## TASK
Records follow. Pull out every line that contains "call".

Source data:

=======

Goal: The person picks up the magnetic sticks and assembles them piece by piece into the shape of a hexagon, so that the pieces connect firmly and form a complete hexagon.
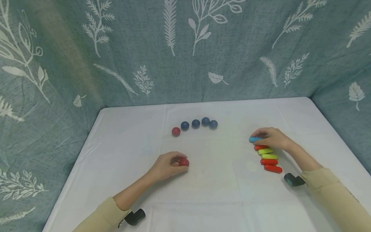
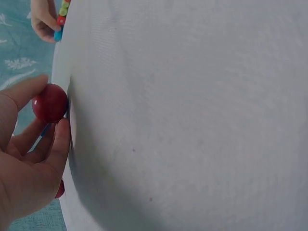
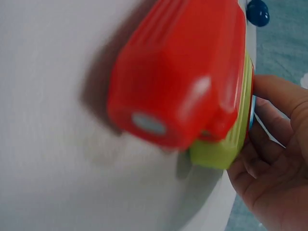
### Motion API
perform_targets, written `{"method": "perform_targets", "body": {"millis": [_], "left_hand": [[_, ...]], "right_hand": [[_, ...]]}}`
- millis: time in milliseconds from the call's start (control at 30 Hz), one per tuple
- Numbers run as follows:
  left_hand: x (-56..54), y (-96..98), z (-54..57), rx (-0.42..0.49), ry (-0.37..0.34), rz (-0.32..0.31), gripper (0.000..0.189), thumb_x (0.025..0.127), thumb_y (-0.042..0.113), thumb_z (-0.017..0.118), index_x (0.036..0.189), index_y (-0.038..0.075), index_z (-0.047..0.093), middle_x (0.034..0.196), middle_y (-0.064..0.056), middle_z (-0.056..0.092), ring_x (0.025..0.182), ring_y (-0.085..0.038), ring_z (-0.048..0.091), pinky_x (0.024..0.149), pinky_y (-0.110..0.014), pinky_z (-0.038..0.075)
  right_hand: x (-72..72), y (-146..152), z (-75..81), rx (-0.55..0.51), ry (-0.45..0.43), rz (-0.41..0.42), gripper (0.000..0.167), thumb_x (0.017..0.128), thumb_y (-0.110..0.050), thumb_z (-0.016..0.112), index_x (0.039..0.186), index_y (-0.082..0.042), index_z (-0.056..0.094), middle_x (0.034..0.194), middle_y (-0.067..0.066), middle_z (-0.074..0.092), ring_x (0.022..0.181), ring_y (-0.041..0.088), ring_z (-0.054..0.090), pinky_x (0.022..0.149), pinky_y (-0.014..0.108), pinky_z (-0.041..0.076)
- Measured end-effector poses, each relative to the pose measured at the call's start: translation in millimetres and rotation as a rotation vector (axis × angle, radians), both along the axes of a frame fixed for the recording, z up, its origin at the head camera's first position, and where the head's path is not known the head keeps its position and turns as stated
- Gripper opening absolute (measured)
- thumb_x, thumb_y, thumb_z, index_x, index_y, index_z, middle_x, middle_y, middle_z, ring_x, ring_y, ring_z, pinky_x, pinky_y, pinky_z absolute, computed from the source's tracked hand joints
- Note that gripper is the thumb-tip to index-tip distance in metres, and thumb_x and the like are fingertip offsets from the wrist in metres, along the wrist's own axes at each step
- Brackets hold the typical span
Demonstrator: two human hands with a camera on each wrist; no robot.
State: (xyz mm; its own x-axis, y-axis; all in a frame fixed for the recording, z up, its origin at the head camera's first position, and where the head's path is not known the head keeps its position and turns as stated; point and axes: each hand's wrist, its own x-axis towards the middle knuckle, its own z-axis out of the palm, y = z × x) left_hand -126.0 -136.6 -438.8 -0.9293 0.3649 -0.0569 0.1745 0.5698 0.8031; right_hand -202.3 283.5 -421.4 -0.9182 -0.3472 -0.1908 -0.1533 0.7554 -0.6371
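My left hand (image 1: 166, 167) pinches a glossy red ball (image 1: 184, 162) between thumb and fingers, low over the white tabletop. In the left wrist view the same red ball (image 2: 50, 103) shows between the thumb and fingertips. On the right, my right hand (image 1: 272, 138) grips a light-blue stubby plastic piece (image 1: 255, 139) at the far end of a row. Nearer in that row lie red pieces (image 1: 273, 169) and two yellow-green pieces (image 1: 269, 156), side by side. Close up in the right wrist view, a ribbed red piece (image 3: 178, 77) has a pale round spot on its end and hides most of the row.
Toward the back of the white-covered table (image 1: 130, 129), another red ball (image 1: 175, 131) and several dark-blue balls (image 1: 195, 123) form an uneven line. A grey-green leaf-patterned cloth (image 1: 185, 74) rises behind and beside the table. Both wrists carry small black cameras (image 1: 135, 217).
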Motion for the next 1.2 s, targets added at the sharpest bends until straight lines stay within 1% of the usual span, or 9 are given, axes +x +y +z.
{"method": "perform_targets", "body": {"millis": [167,333,433,633,833,1000,1200], "left_hand": [[-0.2,-0.1,-0.5,0.005,0.001,-0.008,0.036,0.08,0.02,0.08,0.112,0.008,0.069,0.104,-0.002,0.068,0.099,-0.019,0.063,0.088,-0.035,0.052],[-0.1,-0.3,-2.3,0.018,-0.009,-0.013,0.036,0.08,0.02,0.08,0.112,0.008,0.068,0.105,-0.002,0.068,0.1,-0.019,0.063,0.089,-0.036,0.052],[-0.4,-0.7,-3.5,0.026,-0.008,-0.009,0.037,0.08,0.021,0.081,0.112,0.008,0.068,0.105,-0.002,0.068,0.101,-0.019,0.063,0.089,-0.036,0.052],[0.3,-0.2,-3.8,0.027,-0.009,0.015,0.036,0.079,0.021,0.081,0.111,0.008,0.069,0.104,-0.001,0.068,0.1,-0.019,0.063,0.089,-0.036,0.052],[2.1,1.3,-1.9,0.026,-0.024,0.033,0.034,0.08,0.018,0.08,0.111,0.009,0.069,0.105,-0.001,0.068,0.101,-0.018,0.063,0.09,-0.034,0.052],[2.7,1.6,-0.8,0.028,-0.034,0.044,0.034,0.079,0.017,0.08,0.111,0.01,0.069,0.104,0.0,0.068,0.101,-0.018,0.063,0.09,-0.034,0.052],[2.3,1.1,-1.3,0.017,-0.029,0.057,0.033,0.079,0.018,0.081,0.11,0.011,0.07,0.102,0.001,0.068,0.1,-0.016,0.063,0.09,-0.034,0.052]], "right_hand": [[-0.4,-11,-1.6,-0.026,0.045,0.027,0.028,0.091,-0.021,0.069,0.114,-0.005,0.068,0.116,0.014,0.066,0.109,0.037,0.056,0.092,0.054,0.047],[-1.0,-29,-0.8,-0.058,0.062,0.063,0.027,0.09,-0.021,0.071,0.113,-0.007,0.069,0.115,0.009,0.067,0.108,0.032,0.058,0.09,0.049,0.048],[-0.2,-42,-0.2,-0.087,0.053,0.096,0.027,0.089,-0.022,0.072,0.112,-0.009,0.07,0.113,0.006,0.068,0.105,0.028,0.058,0.088,0.045,0.049],[2.9,-71,0.1,-0.138,0.051,0.181,0.025,0.088,-0.022,0.074,0.11,-0.01,0.07,0.11,0.003,0.068,0.103,0.025,0.06,0.088,0.042,0.05],[6.4,-98,-1.4,-0.174,0.017,0.227,0.023,0.086,-0.021,0.075,0.107,-0.012,0.072,0.105,-0.001,0.069,0.098,0.019,0.061,0.087,0.038,0.05],[9.5,-115,-4.6,-0.184,0.013,0.269,0.022,0.085,-0.019,0.075,0.106,-0.013,0.072,0.106,-0.002,0.069,0.099,0.018,0.06,0.088,0.038,0.051],[13.7,-135,-6.0,-0.189,-0.009,0.317,0.02,0.086,-0.019,0.074,0.106,-0.017,0.071,0.106,-0.005,0.068,0.1,0.016,0.061,0.089,0.037,0.051]]}}
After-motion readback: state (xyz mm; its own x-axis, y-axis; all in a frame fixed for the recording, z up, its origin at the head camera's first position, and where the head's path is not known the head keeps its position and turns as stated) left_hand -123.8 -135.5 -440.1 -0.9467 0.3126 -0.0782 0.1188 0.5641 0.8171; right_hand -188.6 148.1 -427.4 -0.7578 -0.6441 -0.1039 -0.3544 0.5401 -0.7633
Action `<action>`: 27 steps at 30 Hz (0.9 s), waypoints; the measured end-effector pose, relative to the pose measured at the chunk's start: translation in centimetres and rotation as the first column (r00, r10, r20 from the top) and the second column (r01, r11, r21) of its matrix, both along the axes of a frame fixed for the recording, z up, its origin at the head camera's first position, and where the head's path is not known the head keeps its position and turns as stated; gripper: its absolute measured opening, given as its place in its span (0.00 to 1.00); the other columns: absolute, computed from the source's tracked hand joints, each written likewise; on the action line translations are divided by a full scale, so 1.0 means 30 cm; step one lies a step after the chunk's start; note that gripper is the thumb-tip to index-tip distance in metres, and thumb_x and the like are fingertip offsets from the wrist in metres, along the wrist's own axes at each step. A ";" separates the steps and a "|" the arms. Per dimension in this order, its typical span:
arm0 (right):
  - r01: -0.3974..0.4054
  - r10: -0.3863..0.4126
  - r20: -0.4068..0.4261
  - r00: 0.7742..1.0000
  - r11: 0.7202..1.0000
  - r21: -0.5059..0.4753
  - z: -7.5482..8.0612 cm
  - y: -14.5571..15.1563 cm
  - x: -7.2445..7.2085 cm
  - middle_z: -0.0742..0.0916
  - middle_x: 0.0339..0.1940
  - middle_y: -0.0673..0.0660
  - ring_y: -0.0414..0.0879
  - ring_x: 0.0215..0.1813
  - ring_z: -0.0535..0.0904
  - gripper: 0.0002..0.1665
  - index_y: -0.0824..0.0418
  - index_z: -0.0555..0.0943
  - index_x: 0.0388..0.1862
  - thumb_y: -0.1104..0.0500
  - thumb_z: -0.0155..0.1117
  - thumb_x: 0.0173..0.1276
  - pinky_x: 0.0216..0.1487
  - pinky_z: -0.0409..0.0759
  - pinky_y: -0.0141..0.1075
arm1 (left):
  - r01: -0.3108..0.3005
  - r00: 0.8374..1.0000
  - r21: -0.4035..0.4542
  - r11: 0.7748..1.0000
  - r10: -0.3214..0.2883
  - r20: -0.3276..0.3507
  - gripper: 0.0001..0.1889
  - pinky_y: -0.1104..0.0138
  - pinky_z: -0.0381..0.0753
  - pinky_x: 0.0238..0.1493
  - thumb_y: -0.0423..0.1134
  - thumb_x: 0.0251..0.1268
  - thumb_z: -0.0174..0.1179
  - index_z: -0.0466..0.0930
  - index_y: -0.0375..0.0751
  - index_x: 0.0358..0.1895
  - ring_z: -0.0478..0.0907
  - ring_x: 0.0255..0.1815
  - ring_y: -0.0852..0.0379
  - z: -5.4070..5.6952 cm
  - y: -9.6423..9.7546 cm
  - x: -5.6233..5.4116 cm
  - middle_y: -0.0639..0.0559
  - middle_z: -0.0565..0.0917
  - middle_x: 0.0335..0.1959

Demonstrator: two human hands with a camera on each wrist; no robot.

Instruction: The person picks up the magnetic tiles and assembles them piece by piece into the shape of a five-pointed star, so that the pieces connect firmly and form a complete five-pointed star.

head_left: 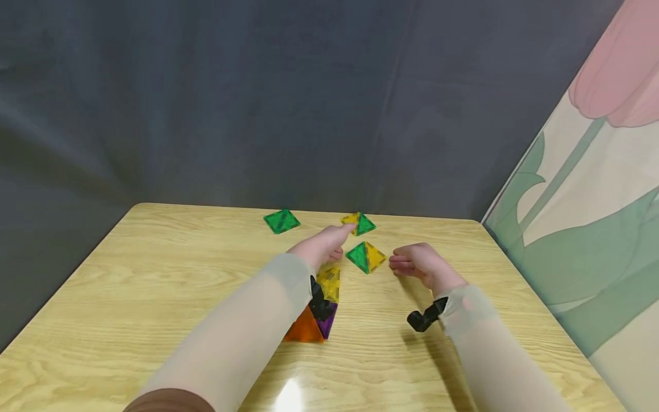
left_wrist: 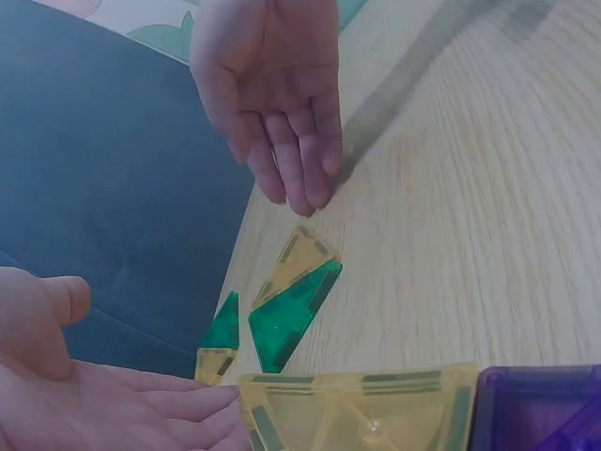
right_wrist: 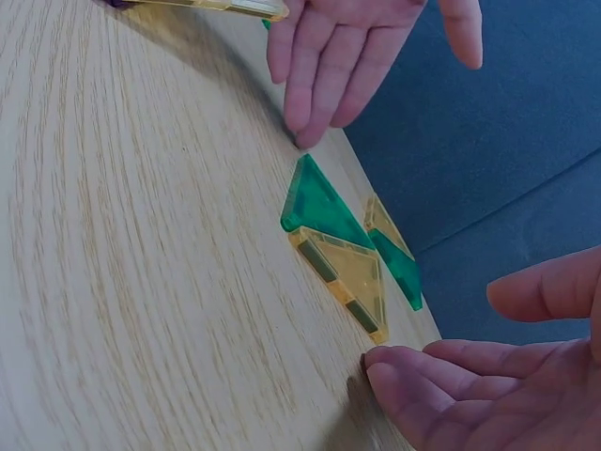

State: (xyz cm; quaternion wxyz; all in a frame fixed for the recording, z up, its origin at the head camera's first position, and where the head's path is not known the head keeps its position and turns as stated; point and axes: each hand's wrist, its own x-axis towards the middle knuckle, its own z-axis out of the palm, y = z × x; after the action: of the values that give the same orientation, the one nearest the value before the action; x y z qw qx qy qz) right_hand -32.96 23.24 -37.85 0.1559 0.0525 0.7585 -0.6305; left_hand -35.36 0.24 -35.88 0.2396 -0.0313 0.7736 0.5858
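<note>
Both hands hover over the table with empty palms facing each other. My left hand [head_left: 324, 246] is on the left of a pair of triangular magnetic tiles, one green [head_left: 357, 257] and one yellow [head_left: 375, 257], lying edge to edge. On the right of that pair is my right hand [head_left: 422, 263], its fingertips close to the yellow tile's corner. Straight, relaxed fingers show on the left hand [left_wrist: 113, 395] in the left wrist view, and on the right hand [right_wrist: 498, 390] in the right wrist view. Beneath the left wrist stands a magnetic-tile piece with yellow [head_left: 330, 284], purple [head_left: 328, 321] and orange [head_left: 305, 328] faces, partly hidden by the forearm.
Near the table's back edge lies another yellow-and-green tile pair [head_left: 365, 224], partly overlapped by the left hand in the head view. Two green triangular tiles [head_left: 281, 221] lie together further left. A dark curtain [head_left: 329, 103] hangs behind the table [head_left: 154, 274], and a flower-patterned panel [head_left: 592, 229] borders its right side.
</note>
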 end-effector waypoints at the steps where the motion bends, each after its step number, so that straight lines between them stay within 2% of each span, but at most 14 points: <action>1: -0.005 0.005 0.002 1.000 1.000 0.000 -0.002 -0.003 0.000 0.75 0.61 0.77 0.54 0.51 0.82 0.31 0.83 0.57 0.70 0.63 0.47 0.78 0.57 0.79 0.45 | -0.004 1.000 0.021 1.000 0.004 0.003 0.39 0.53 0.70 0.65 0.60 0.76 0.46 0.54 0.37 0.78 0.72 0.62 0.38 -0.004 0.001 -0.002 0.28 0.68 0.66; 3: -0.008 0.008 0.007 1.000 1.000 -0.004 -0.006 -0.010 -0.002 0.72 0.64 0.77 0.57 0.55 0.80 0.31 0.82 0.57 0.71 0.62 0.47 0.78 0.57 0.80 0.46 | -0.011 1.000 0.046 0.999 0.011 0.005 0.38 0.52 0.69 0.66 0.59 0.76 0.46 0.53 0.36 0.78 0.70 0.64 0.36 -0.009 0.002 -0.003 0.26 0.66 0.68; 7: 0.004 -0.003 0.026 1.000 1.000 -0.016 -0.012 -0.017 -0.003 0.72 0.64 0.76 0.59 0.58 0.77 0.31 0.81 0.57 0.71 0.62 0.48 0.78 0.55 0.81 0.46 | -0.002 1.000 0.045 0.999 0.001 0.012 0.39 0.51 0.69 0.66 0.59 0.76 0.47 0.53 0.36 0.78 0.70 0.64 0.35 -0.007 0.006 -0.003 0.25 0.67 0.67; 11: 0.023 -0.022 0.030 0.999 0.999 -0.039 -0.017 -0.014 -0.006 0.74 0.60 0.74 0.57 0.54 0.79 0.31 0.82 0.58 0.70 0.63 0.49 0.78 0.55 0.81 0.46 | -0.010 1.000 0.069 0.998 0.009 0.023 0.38 0.51 0.69 0.66 0.58 0.75 0.49 0.54 0.36 0.77 0.69 0.65 0.33 -0.008 0.010 -0.001 0.25 0.68 0.66; 14: 0.040 -0.038 0.036 0.999 0.998 -0.055 -0.023 -0.017 -0.008 0.79 0.52 0.70 0.52 0.47 0.82 0.28 0.82 0.60 0.68 0.64 0.50 0.77 0.53 0.82 0.46 | -0.046 0.998 0.105 0.993 0.043 0.036 0.38 0.51 0.72 0.63 0.53 0.74 0.54 0.54 0.35 0.77 0.70 0.63 0.32 -0.018 0.011 0.001 0.24 0.68 0.64; 17: 0.055 -0.050 0.059 0.997 0.995 -0.080 -0.032 -0.031 -0.011 0.80 0.44 0.66 0.49 0.40 0.84 0.26 0.82 0.62 0.65 0.67 0.50 0.76 0.50 0.83 0.46 | -0.092 0.995 0.094 0.991 0.088 0.048 0.39 0.53 0.77 0.58 0.46 0.69 0.61 0.53 0.34 0.76 0.75 0.57 0.35 -0.035 0.013 0.002 0.27 0.71 0.61; 21: 0.065 -0.058 0.077 0.995 0.993 -0.097 -0.044 -0.062 -0.017 0.80 0.38 0.65 0.47 0.33 0.84 0.23 0.83 0.63 0.63 0.70 0.50 0.74 0.47 0.84 0.44 | -0.136 0.991 0.011 0.991 0.135 0.023 0.37 0.60 0.82 0.50 0.37 0.65 0.65 0.57 0.32 0.73 0.79 0.40 0.45 -0.060 0.019 -0.002 0.34 0.74 0.56; 24: 0.065 -0.060 0.061 0.996 0.995 -0.073 -0.048 -0.082 -0.021 0.80 0.36 0.66 0.47 0.31 0.83 0.22 0.85 0.65 0.61 0.72 0.50 0.73 0.44 0.85 0.42 | -0.149 0.989 -0.054 0.987 0.149 -0.007 0.37 0.64 0.82 0.40 0.32 0.64 0.64 0.57 0.33 0.74 0.76 0.29 0.51 -0.072 0.025 -0.008 0.37 0.71 0.62; 27: 0.064 -0.062 0.051 0.997 0.997 -0.041 -0.051 -0.088 -0.020 0.79 0.40 0.67 0.46 0.30 0.83 0.22 0.85 0.65 0.62 0.72 0.50 0.73 0.43 0.86 0.40 | -0.152 0.988 -0.104 0.983 0.151 -0.023 0.40 0.67 0.78 0.30 0.30 0.64 0.63 0.53 0.34 0.76 0.73 0.24 0.52 -0.082 0.030 -0.017 0.39 0.68 0.67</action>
State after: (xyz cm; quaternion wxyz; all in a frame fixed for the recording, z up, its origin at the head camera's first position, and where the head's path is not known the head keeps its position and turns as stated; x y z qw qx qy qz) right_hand -33.57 20.59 -39.39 0.1557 0.0888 0.7387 -0.6498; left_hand -35.87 1.14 -38.34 0.1866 -0.0982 0.8005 0.5610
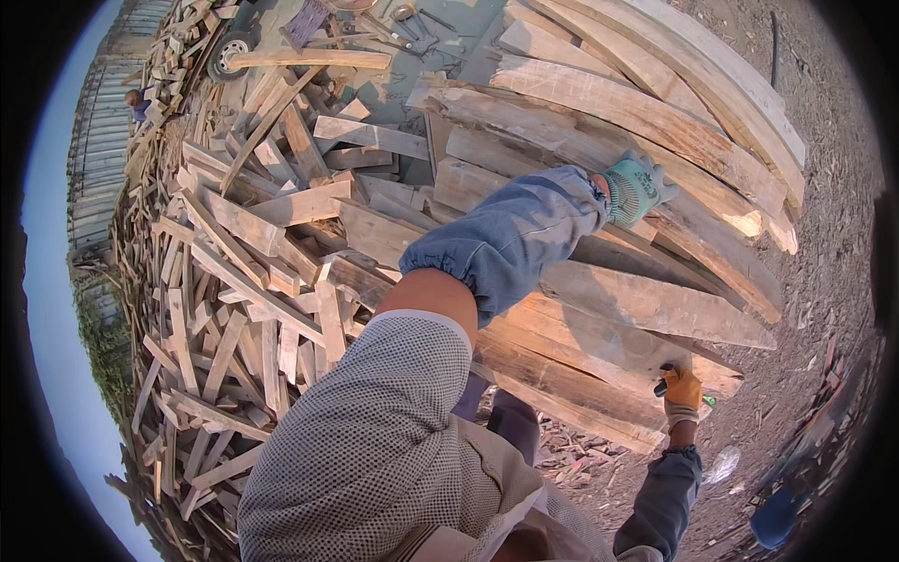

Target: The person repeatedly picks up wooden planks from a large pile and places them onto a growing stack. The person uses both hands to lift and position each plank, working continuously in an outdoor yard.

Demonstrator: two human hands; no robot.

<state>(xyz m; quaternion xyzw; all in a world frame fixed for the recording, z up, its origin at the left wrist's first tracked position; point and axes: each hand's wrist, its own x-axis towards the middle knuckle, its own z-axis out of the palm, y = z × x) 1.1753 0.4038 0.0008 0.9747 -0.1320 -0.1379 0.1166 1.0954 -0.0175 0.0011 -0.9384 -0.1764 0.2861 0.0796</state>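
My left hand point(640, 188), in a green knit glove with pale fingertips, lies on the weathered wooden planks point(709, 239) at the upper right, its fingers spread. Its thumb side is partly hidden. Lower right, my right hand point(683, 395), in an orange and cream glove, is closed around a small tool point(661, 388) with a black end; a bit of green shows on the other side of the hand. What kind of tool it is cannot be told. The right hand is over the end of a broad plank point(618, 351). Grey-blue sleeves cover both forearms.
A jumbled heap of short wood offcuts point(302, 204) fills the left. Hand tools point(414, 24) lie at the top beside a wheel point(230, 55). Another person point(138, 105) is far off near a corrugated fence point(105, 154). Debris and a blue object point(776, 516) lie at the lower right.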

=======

## ANSWER TO THE PROBLEM
- millis: time in milliseconds from the call's start (control at 30 Hz), one per tuple
- Measured end-effector poses, each relative to the pose measured at the call's start: translation in millimetres and rotation as a rotation vector (axis × angle, radians), both along the axes of a frame fixed for the recording, z up, its origin at the head camera's first position, and where the head's path is not known the head keeps its position and turns as stated

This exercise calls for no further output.